Innovation and R&D The company is unusually active on the innovation front for a railroad, focusing on technology that improves safety, reliability, and environmental performance rather than traditional lab‑style research. It has rolled out sophisticated inspection and predictive‑maintenance systems—using sensors, advanced imaging, and analytics—to detect equipment and track problems before they cause service issues, which can reduce derailments and downtime. It is also testing hydrogen‑powered locomotives and building fueling infrastructure, positioning itself as an early mover in low‑carbon freight rail, though this remains an emerging, unproven area at scale.
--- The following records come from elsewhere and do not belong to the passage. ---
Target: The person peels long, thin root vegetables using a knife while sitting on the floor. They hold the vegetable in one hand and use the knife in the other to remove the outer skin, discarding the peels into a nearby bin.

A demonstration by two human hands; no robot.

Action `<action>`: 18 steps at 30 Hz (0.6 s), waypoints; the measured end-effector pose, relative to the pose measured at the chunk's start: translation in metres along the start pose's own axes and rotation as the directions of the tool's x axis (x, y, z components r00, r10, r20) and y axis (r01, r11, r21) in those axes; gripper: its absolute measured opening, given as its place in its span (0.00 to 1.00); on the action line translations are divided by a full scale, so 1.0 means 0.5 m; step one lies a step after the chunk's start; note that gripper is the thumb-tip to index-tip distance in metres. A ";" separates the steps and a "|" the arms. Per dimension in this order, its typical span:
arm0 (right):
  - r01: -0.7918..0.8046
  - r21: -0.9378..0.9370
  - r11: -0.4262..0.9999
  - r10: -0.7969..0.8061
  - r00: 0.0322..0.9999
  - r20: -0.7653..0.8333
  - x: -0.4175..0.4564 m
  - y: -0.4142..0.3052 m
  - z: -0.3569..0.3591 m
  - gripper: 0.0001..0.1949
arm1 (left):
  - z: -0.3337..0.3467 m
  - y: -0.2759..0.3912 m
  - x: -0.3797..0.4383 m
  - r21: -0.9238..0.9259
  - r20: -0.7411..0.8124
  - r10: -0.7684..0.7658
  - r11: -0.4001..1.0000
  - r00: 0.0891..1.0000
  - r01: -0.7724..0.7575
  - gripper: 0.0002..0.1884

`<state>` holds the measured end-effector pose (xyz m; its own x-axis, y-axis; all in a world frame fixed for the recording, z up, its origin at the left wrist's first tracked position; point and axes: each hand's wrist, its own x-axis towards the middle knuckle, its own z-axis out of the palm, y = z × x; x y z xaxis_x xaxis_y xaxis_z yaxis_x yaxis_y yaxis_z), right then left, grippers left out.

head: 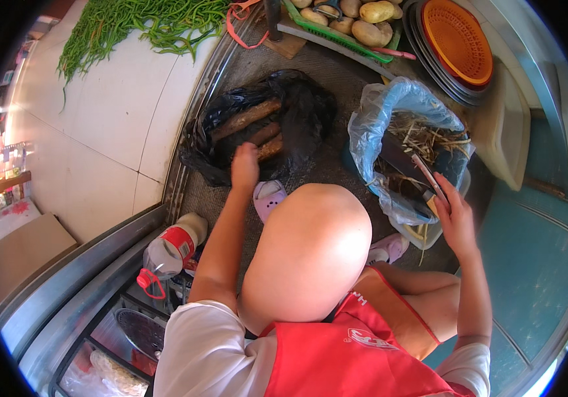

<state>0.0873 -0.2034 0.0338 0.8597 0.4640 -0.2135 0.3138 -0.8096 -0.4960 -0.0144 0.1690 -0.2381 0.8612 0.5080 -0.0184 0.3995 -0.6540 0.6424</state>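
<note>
My left hand, blurred, reaches to the near edge of a black plastic bag on the floor. Thick brown roots lie in the bag beside my fingers; whether they grip one is unclear. My right hand holds a slim, pale pinkish tool, its exact kind unclear, over a bin lined with a translucent plastic bag. Stringy, straw-like scraps fill part of the bin. Below the tool rests a knife with a dark blade and a light handle.
Long green peppers cover part of the tiled surface at far left. Potatoes fill a green crate. An orange colander leans with stacked basins at far right. A plastic bottle stands by my left arm.
</note>
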 end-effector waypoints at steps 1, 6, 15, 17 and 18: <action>0.022 -0.015 1.000 -0.022 1.000 -0.002 0.004 -0.005 0.001 0.23 | -0.013 -0.028 0.017 0.088 -0.004 -0.069 0.994 0.998 0.070 0.07; 0.039 -0.021 0.999 -0.039 0.999 -0.014 0.006 -0.014 0.005 0.23 | -0.010 -0.092 0.038 0.430 0.218 -0.169 0.901 0.961 0.061 0.21; 0.036 -0.068 0.997 -0.039 0.999 -0.031 -0.023 -0.022 -0.027 0.21 | -0.120 -0.033 0.058 0.323 0.172 -0.046 0.946 0.984 -0.012 0.21; 0.034 -0.068 0.997 -0.036 0.999 -0.026 -0.035 -0.027 -0.041 0.21 | -0.199 0.043 0.047 0.557 0.049 0.119 0.821 0.992 -0.126 0.18; 0.044 -0.071 0.997 -0.046 0.999 -0.029 -0.040 -0.031 -0.049 0.21 | -0.242 0.072 0.038 0.590 -0.005 0.151 0.799 0.989 -0.119 0.18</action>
<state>0.0752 -0.2089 0.0661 0.8555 0.4905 -0.1660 0.3793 -0.8117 -0.4442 -0.0214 0.2228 -0.1226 0.9099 0.4065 0.0826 0.4023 -0.9133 0.0635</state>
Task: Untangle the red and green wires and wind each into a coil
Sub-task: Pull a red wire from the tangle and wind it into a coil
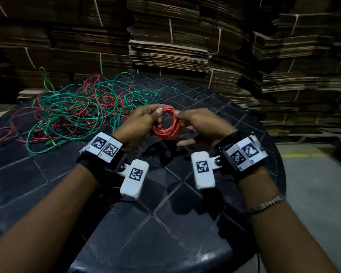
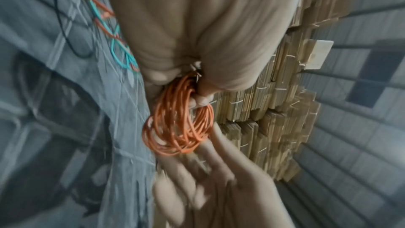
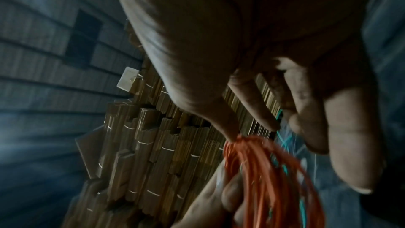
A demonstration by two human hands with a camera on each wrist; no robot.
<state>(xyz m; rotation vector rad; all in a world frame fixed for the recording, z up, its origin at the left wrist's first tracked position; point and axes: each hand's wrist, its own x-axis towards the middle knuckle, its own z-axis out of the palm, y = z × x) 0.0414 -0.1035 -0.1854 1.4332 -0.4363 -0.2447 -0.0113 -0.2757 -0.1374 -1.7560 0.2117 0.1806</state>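
Note:
A small coil of red wire (image 1: 165,133) hangs upright above the black table, held between both hands. My left hand (image 1: 158,115) pinches its upper left with thumb and fingers. My right hand (image 1: 177,114) pinches its upper right with thumb and forefinger, the other fingers spread loosely below. The left wrist view shows the coil (image 2: 177,122) under my left hand (image 2: 197,82), with right-hand fingers (image 2: 208,171) beneath. In the right wrist view the coil (image 3: 263,171) is blurred. A loose tangle of green and red wire (image 1: 77,107) lies on the table's far left.
The black table (image 1: 165,223) has a grid of diamond lines and a curved near edge. Tall stacks of flattened cardboard (image 1: 185,46) rise right behind it. Grey floor (image 1: 313,184) shows to the right. Some wire strands trail off the table's left side.

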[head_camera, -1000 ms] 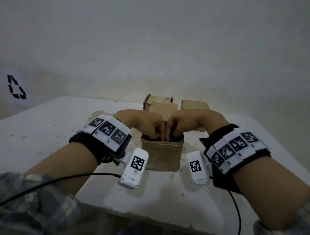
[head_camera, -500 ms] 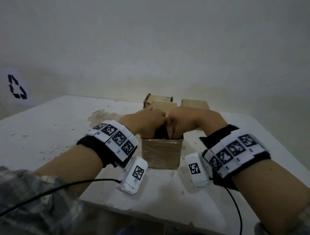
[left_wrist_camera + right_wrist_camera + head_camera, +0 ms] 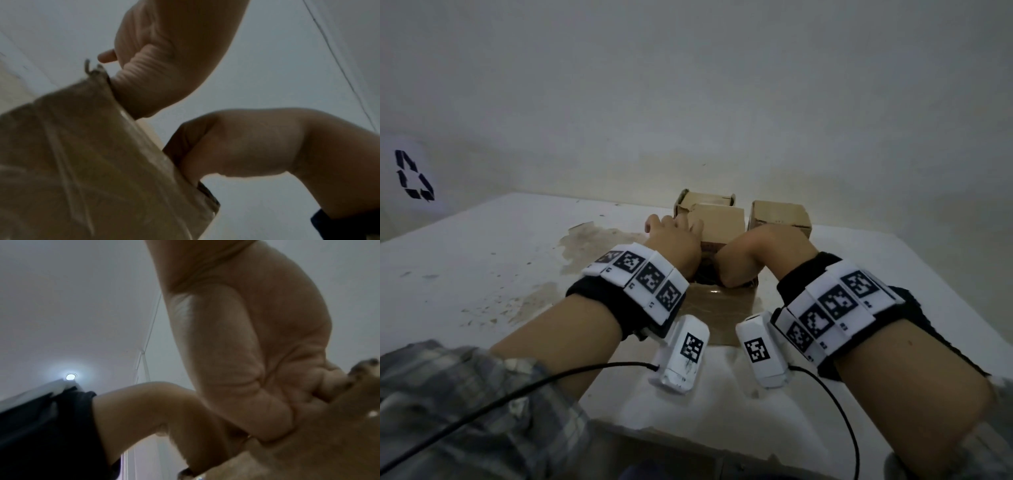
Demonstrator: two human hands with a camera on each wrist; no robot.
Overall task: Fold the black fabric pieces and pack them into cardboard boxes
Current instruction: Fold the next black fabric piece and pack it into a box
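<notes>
Writing: we read none on the boxes; the wristbands (image 3: 643, 277) carry black-and-white square codes with tiny print too small to read, and a black recycling symbol (image 3: 413, 175) marks the far left wall.

Box (image 3: 722, 308): open cardboard carton, near centre of the white table (image 3: 465, 267), a glossy tape strip down its near face. We see dark fabric (image 3: 707, 275) inside its mouth, between our two wrists.

Right hand (image 3: 753, 257): bent down at the wrist, fingers plunged into the box on top of the fabric; they are hidden by the rim, so we cannot tell whether they press flat or pinch.

Left hand (image 3: 674, 236): raised at the box's far left edge, fingers loosely curled toward the far flap (image 3: 717, 222); we cannot tell whether they touch or grip it.

Far boxes: one open (image 3: 705, 198), one closed (image 3: 779, 216), side by side behind the flap.

Cables (image 3: 517, 394): black, trailing from the wrist cameras.
</notes>
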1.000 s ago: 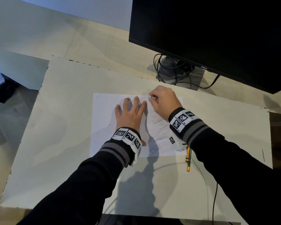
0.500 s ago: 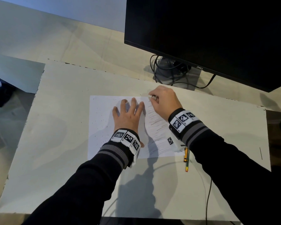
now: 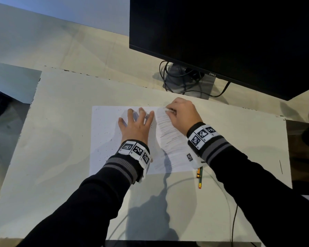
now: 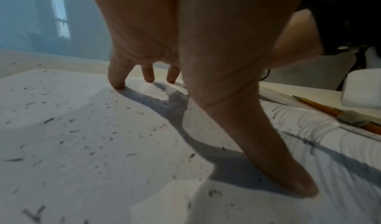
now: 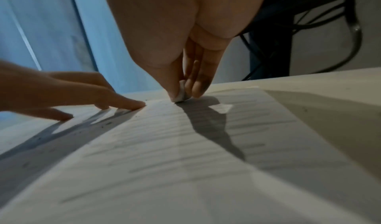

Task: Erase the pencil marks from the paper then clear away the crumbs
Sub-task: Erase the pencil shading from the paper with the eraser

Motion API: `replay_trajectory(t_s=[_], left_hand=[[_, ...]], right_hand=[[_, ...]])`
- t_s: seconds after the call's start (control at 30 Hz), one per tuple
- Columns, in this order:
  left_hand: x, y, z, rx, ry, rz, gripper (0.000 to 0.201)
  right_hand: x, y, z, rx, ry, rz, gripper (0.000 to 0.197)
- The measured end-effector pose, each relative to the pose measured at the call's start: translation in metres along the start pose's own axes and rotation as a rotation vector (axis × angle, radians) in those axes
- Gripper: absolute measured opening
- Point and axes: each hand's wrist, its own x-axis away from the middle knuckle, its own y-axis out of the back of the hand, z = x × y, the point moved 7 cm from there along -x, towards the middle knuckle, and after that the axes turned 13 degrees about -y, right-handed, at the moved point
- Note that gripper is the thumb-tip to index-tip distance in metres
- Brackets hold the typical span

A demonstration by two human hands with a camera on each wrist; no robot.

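White paper lies on the pale board where it lay a second ago, its long axis running left to right, parallel to the board's near edge, its far edge toward the monitor. Little differs from the earlier frames: both hands keep their places, and the right hand has stayed at the paper's far edge.

That right hand, knuckles up and fingers curled down, pinches a small white eraser between thumb and fingertips, and the eraser's tip touches the paper at its far edge. Pencil marks cover the paper's right part as short strokes across the sheet, stacked from far edge to near edge. Dark crumbs are scattered over the left part.

The left hand is spread, fingers straight and apart, fingertips and thumb pressing the paper at its middle, just beside the right hand, the wrist raised off the sheet.

Two pencils lie side by side just off the paper's near right corner, long axis pointing from the near edge toward the far one. Black cables coil at the monitor's stand.
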Motion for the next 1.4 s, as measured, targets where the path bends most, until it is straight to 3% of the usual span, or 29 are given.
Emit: replay_trajectory(t_s=[0.13,0.3,0.43,0.57,0.7,0.83,0.97,1.1,1.23,1.4], left_hand=[[0.000,0.002,-0.001,-0.001,0.007,0.000,0.152],[0.003,0.003,-0.002,-0.017,-0.012,0.032,0.160],[0.003,0.004,-0.003,-0.018,-0.015,0.029,0.158],[0.003,0.004,-0.002,-0.023,-0.014,0.035,0.158],[0.003,0.004,-0.003,-0.035,-0.017,0.032,0.158],[0.003,0.004,-0.002,-0.032,-0.018,0.044,0.157],[0.002,0.003,-0.003,-0.045,-0.021,0.039,0.158],[0.003,0.003,-0.002,-0.040,-0.016,0.039,0.158],[0.002,0.003,-0.003,-0.064,-0.016,0.027,0.159],[0.002,0.002,-0.002,-0.036,-0.014,0.046,0.160]], right_hand=[[0.021,-0.020,0.024,0.015,0.158,0.110,0.020],[-0.001,0.000,-0.007,-0.018,-0.083,-0.006,0.021],[0.020,-0.016,0.018,0.001,0.113,0.097,0.020],[-0.002,-0.001,-0.005,-0.033,-0.061,-0.008,0.018],[0.015,-0.016,0.017,-0.001,0.094,0.094,0.020],[-0.002,-0.004,-0.001,-0.033,-0.071,-0.013,0.019],[0.012,-0.015,0.017,-0.039,0.044,0.046,0.017],[-0.007,-0.001,-0.006,-0.104,-0.144,-0.039,0.017],[0.006,-0.014,0.020,-0.066,0.018,0.036,0.016],[-0.012,0.001,-0.010,-0.104,-0.174,-0.074,0.017]])
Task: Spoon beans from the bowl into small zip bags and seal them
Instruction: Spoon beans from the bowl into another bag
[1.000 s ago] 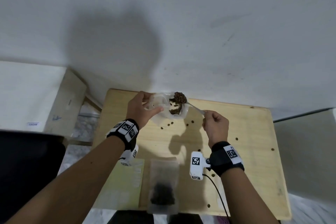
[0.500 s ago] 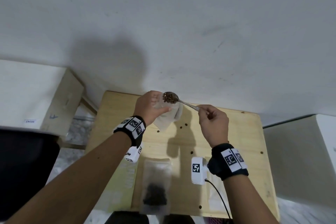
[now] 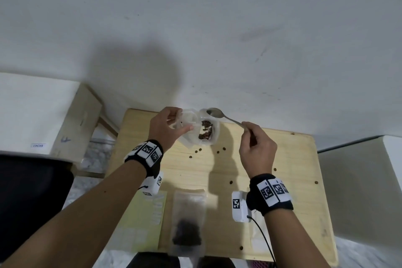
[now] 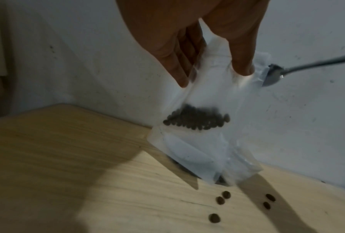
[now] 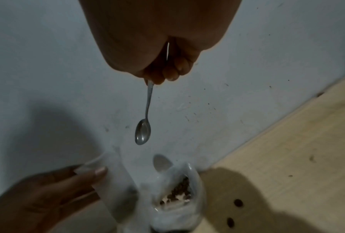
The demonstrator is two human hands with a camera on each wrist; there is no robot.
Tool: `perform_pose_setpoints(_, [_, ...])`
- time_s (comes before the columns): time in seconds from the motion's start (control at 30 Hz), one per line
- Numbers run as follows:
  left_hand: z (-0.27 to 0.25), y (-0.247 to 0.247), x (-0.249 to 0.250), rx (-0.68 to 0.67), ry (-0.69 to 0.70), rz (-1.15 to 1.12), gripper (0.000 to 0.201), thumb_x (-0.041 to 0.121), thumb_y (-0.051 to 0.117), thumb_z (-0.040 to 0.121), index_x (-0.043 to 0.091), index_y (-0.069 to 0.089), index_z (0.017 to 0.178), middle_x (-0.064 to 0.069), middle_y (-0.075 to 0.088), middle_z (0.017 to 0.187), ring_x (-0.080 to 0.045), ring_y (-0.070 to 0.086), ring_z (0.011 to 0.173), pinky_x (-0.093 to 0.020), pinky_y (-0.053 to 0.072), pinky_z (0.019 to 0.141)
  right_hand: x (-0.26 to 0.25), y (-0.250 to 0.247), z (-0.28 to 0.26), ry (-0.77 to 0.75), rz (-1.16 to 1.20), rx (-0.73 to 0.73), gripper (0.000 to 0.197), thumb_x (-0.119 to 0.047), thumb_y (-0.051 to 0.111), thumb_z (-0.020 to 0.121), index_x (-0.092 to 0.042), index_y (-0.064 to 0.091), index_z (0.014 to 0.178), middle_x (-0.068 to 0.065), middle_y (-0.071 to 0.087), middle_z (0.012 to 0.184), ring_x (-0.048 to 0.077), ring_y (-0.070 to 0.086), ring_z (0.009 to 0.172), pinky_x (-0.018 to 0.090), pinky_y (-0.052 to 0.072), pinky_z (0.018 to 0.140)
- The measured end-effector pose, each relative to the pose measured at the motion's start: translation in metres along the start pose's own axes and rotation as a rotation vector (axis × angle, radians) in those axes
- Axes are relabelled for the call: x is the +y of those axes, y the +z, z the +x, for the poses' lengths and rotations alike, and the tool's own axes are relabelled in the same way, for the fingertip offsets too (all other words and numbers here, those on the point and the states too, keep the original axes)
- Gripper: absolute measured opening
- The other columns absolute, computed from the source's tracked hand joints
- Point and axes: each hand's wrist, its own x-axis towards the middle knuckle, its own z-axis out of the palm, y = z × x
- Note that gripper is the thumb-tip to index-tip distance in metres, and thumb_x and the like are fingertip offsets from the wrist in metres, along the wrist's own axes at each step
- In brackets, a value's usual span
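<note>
Above table (image 3: 272, 159): left hand (image 3: 166, 128) pinches bag (image 4: 203, 126); right hand (image 3: 256, 150) lifts spoon (image 3: 214, 112).

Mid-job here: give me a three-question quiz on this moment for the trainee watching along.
1. True or false: the spoon held by the right hand is loaded with beans.
2. What does the left hand hold? A) a bowl B) a clear zip bag C) a lid
3. Where do the loose beans lie?

Key:
1. False. Its bowl is empty.
2. B. The fingers pinch the zip bag near its top, with beans inside it.
3. Scattered on the wooden table, below and around the held bag.
</note>
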Motion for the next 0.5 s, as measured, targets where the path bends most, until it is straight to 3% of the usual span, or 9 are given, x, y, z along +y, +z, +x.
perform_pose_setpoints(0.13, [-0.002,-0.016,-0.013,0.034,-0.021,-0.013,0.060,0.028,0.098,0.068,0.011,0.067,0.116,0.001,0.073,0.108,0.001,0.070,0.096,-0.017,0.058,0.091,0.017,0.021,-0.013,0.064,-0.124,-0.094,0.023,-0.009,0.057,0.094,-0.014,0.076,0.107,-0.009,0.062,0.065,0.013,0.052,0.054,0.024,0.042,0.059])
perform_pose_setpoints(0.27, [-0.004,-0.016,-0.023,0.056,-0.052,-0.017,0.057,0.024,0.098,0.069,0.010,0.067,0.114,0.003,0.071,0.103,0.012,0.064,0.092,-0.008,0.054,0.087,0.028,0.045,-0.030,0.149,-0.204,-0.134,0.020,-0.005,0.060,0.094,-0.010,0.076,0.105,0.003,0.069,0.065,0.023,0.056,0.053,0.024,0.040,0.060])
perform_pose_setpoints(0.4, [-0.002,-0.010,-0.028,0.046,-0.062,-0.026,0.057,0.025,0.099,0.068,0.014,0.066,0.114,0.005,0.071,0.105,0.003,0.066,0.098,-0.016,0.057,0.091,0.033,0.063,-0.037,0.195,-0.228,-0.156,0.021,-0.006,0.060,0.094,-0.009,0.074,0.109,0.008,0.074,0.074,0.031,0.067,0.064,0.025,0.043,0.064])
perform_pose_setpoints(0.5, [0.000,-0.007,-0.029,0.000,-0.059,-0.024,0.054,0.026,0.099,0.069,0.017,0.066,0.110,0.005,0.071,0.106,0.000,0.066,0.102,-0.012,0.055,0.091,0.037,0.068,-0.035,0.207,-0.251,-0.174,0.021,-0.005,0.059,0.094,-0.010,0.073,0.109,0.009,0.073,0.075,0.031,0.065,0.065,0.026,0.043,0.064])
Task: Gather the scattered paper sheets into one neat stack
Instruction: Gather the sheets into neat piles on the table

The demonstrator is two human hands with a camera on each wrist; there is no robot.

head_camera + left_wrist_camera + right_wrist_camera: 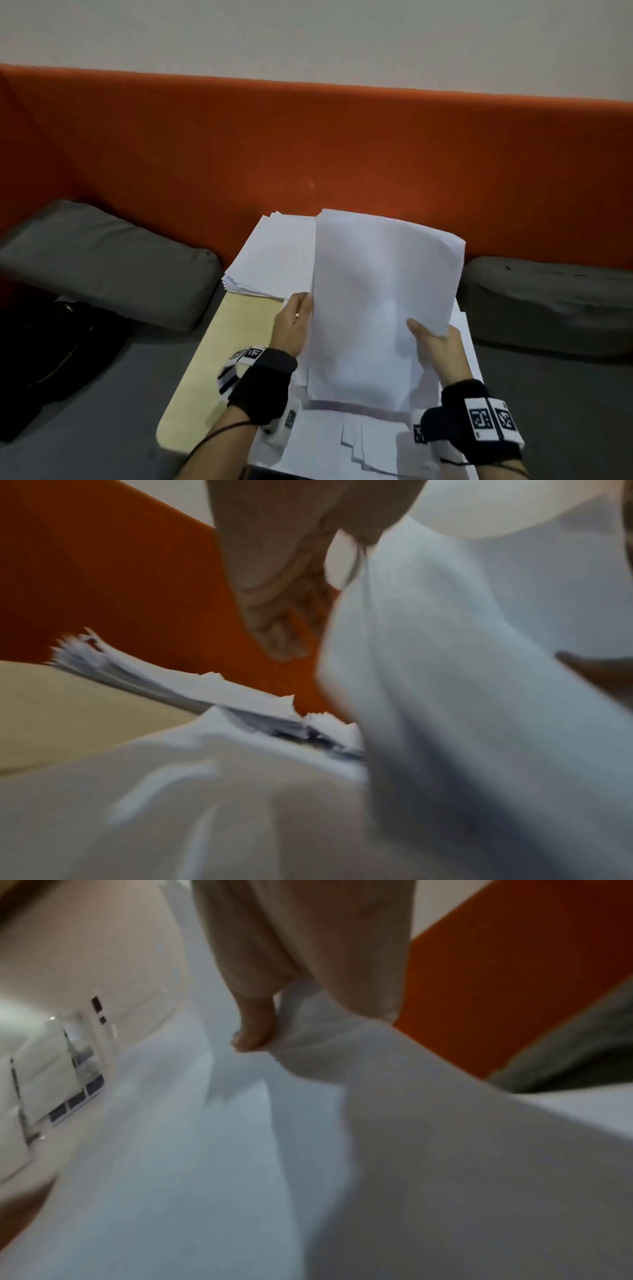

Participation in industry data initiatives like RailPulse shows a push toward better real‑time tracking and asset utilization through shared telematics. The opportunity is to turn these investments into safer, more efficient operations and premium service, while the risk lies in execution complexity, high upfront costs, and uncertain payoffs from newer technologies such as hydrogen.


Summary

Overall, Canadian Pacific Kansas City now looks like a much larger, more strategically positioned railroad, with strong revenue growth, solid underlying profitability, and healthy cash generation supporting an expanded network. The balance sheet carries more debt than in the past but is backed by a significantly bigger asset base and rising equity, typical for a major infrastructure operator following a transformational deal. Its unique north‑south network from Canada to Mexico, combined with advanced technology and sustainability initiatives, gives it a distinct edge in cross‑border supply chains. Key uncertainties center on fully realizing merger synergies, managing integration and capital spending, navigating economic and trade cycles, and proving out newer technologies. The long‑term picture is of a scaled, strategically important rail franchise with both meaningful strengths and the usual set of execution and macro risks that come with large, asset‑heavy transportation businesses.